**TASK TO COMPLETE**
Skip the pictures, and retype the data below in full, exactly.
========
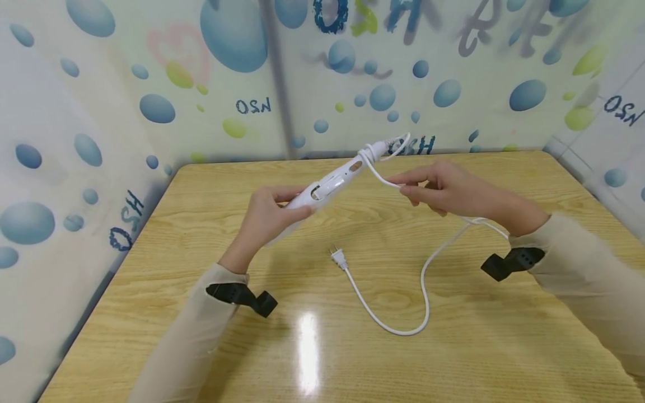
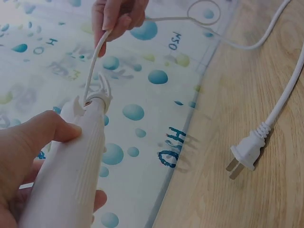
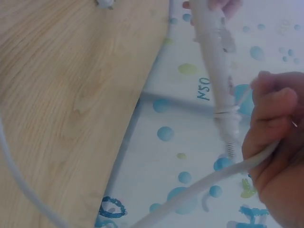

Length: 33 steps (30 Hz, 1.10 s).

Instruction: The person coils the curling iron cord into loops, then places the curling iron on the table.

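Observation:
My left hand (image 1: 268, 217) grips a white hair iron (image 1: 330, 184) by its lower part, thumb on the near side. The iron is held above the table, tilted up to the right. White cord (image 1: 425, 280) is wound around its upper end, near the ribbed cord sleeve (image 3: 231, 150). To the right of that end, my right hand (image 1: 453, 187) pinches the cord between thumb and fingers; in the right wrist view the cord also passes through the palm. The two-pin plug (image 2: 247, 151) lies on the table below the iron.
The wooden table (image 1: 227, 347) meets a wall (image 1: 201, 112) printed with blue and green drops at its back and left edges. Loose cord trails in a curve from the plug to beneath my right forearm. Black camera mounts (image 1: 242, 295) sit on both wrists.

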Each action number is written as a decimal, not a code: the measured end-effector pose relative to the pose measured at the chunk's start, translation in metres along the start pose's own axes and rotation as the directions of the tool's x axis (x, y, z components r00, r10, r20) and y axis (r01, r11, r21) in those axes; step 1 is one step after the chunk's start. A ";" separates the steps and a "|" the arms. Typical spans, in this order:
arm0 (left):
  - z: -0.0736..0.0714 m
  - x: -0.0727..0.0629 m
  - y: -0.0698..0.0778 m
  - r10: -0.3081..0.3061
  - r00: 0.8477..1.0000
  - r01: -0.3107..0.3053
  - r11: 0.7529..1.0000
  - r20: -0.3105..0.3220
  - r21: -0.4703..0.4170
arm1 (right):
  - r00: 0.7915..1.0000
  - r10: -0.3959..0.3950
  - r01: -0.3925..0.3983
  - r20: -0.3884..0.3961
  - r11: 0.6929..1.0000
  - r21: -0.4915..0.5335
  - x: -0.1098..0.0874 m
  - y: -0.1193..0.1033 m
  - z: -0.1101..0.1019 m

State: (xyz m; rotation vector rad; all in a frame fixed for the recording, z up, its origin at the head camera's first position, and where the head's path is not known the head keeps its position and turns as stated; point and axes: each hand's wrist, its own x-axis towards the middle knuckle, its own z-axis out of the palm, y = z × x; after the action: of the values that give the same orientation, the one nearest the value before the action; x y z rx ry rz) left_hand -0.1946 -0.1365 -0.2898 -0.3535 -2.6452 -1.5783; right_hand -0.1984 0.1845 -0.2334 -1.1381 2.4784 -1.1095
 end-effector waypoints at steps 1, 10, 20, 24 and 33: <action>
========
**SOLVED PROBLEM**
Length: 33 steps (30 Hz, 1.10 s).

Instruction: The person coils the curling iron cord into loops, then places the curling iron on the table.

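Observation:
My left hand (image 1: 268, 217) grips a white hair iron (image 1: 330, 184) by its lower part, thumb on the near side. The iron is held above the table, tilted up to the right. White cord (image 1: 425, 280) is wound around its upper end, near the ribbed cord sleeve (image 3: 231, 150). To the right of that end, my right hand (image 1: 453, 187) pinches the cord between thumb and fingers; in the right wrist view the cord also passes through the palm. The two-pin plug (image 2: 247, 151) lies on the table below the iron.
The wooden table (image 1: 227, 347) meets a wall (image 1: 201, 112) printed with blue and green drops at its back and left edges. Loose cord trails in a curve from the plug to beneath my right forearm. Black camera mounts (image 1: 242, 295) sit on both wrists.
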
Each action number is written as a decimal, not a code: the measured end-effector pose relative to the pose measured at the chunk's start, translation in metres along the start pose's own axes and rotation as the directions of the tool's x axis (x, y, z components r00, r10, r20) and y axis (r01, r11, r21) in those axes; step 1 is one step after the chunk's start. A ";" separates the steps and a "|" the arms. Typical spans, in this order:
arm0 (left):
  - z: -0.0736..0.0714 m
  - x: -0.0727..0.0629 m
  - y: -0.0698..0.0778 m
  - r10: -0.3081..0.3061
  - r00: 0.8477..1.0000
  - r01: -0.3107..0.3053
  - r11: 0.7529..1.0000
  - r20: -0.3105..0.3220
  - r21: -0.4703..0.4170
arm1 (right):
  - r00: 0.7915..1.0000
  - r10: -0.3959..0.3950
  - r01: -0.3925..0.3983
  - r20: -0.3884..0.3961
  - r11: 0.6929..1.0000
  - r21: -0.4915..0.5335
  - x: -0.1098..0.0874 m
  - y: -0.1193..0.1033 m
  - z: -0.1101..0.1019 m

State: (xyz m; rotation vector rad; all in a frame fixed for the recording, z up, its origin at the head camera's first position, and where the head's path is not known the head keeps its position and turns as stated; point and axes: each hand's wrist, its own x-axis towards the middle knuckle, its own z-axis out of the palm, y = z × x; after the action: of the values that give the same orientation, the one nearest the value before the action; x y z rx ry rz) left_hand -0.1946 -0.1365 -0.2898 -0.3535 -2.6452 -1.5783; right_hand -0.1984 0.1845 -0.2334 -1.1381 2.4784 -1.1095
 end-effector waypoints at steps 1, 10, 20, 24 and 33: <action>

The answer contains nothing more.